■ What you have to do: Print exactly the lines below between the line containing "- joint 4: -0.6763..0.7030" and the line containing "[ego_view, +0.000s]", counting both of those lines. Leave pictures out.

■ Exercise materials:
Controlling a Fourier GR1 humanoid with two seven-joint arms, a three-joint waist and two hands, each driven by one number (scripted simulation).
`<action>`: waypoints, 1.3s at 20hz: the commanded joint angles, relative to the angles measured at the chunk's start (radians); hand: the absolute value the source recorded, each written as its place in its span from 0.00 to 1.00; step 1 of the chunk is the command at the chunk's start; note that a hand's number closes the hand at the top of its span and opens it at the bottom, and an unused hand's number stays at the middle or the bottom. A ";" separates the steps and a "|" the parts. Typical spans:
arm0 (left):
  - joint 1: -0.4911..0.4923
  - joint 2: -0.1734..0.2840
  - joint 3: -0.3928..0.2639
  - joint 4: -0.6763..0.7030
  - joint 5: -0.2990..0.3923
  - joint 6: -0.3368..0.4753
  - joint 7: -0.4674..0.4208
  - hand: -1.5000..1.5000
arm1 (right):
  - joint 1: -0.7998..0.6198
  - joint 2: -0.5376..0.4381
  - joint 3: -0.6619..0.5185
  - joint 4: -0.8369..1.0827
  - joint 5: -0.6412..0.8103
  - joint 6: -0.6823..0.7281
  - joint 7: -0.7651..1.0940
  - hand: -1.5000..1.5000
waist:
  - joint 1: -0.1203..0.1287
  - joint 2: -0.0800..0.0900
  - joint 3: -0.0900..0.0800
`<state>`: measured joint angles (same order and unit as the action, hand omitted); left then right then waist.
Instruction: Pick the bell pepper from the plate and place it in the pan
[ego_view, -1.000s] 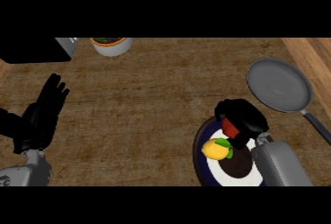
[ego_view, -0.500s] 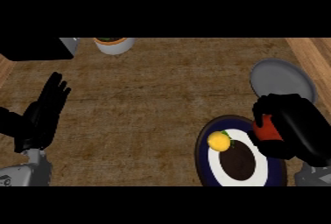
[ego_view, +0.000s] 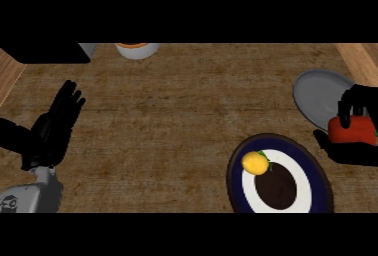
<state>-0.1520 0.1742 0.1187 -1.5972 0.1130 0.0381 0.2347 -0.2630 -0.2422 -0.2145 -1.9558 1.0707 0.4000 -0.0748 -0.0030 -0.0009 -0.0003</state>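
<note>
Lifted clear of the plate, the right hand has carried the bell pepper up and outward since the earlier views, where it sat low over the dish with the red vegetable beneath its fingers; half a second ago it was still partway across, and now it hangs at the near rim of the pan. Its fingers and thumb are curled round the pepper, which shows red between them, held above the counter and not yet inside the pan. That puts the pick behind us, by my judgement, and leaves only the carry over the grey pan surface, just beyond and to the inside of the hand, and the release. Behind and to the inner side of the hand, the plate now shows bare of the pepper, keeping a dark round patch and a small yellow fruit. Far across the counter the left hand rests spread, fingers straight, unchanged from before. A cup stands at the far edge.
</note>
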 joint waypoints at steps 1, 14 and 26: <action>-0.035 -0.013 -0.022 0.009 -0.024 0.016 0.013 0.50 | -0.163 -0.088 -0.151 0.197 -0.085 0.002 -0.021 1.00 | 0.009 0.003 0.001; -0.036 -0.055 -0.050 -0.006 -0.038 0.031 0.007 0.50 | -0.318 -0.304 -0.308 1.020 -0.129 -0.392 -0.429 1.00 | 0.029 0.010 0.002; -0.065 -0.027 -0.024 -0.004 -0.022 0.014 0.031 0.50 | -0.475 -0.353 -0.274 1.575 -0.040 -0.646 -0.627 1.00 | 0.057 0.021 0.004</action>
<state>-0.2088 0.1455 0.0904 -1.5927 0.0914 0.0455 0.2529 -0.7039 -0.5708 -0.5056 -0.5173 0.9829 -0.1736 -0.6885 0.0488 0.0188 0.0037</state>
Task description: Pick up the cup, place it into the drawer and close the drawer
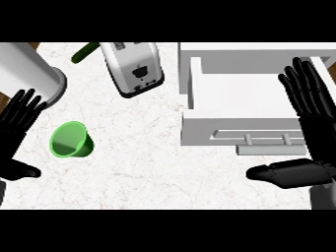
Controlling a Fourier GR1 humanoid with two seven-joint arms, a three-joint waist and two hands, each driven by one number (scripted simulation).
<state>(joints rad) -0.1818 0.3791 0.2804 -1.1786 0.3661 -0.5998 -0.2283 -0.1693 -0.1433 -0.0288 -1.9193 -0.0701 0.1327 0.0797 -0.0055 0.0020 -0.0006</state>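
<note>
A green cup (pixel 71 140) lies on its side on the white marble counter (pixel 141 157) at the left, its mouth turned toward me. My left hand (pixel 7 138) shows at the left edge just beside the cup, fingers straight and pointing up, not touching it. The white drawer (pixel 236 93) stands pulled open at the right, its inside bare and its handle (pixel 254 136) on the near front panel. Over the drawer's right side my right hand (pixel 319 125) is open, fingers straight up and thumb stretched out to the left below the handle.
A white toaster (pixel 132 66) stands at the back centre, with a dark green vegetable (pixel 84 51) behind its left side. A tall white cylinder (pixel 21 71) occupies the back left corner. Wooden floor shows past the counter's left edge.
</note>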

■ Final answer:
  - joint 4: -0.6763..0.7030
  - joint 5: -0.2990..0.3923
  - joint 6: -0.3368..0.4753
  - joint 7: -0.4674..0.4208
  - hand: -1.5000..1.5000
arm1 (right):
  - joint 1: -0.7998..0.6198
  - joint 2: -0.5376..0.4381
  - joint 3: -0.6619..0.5185
  - joint 4: -0.8369..1.0827
  - joint 5: -0.6412..0.8103
  - joint 6: -0.6823..0.7281
  - joint 7: -0.7651..1.0940
  - hand: -1.5000..1.5000
waist:
  - joint 1: -0.1203..0.1287
  - joint 2: -0.0800..0.0900
  - joint 3: -0.0900..0.0800
`<state>`: measured joint angles (same order and unit as the action, hand omitted); left then right then waist.
Instruction: Pick the bell pepper from the plate and place it in the pan
[ego_view, -1.000s] 
[ego_view, -0.500s] 
[ego_view, +0.000s] 

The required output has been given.